* _Exercise_: Return the complete listing that follows, with each line reproduced exactly.

□ □ □ □ □

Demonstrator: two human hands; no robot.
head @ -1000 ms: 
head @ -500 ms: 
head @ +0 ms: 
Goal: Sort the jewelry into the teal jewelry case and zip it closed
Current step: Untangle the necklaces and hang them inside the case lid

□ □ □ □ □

* _Answer for this exercise_:
Demonstrator: two human hands; no robot.
head @ -1000 ms: 
head @ -500 ms: 
head @ +0 ms: 
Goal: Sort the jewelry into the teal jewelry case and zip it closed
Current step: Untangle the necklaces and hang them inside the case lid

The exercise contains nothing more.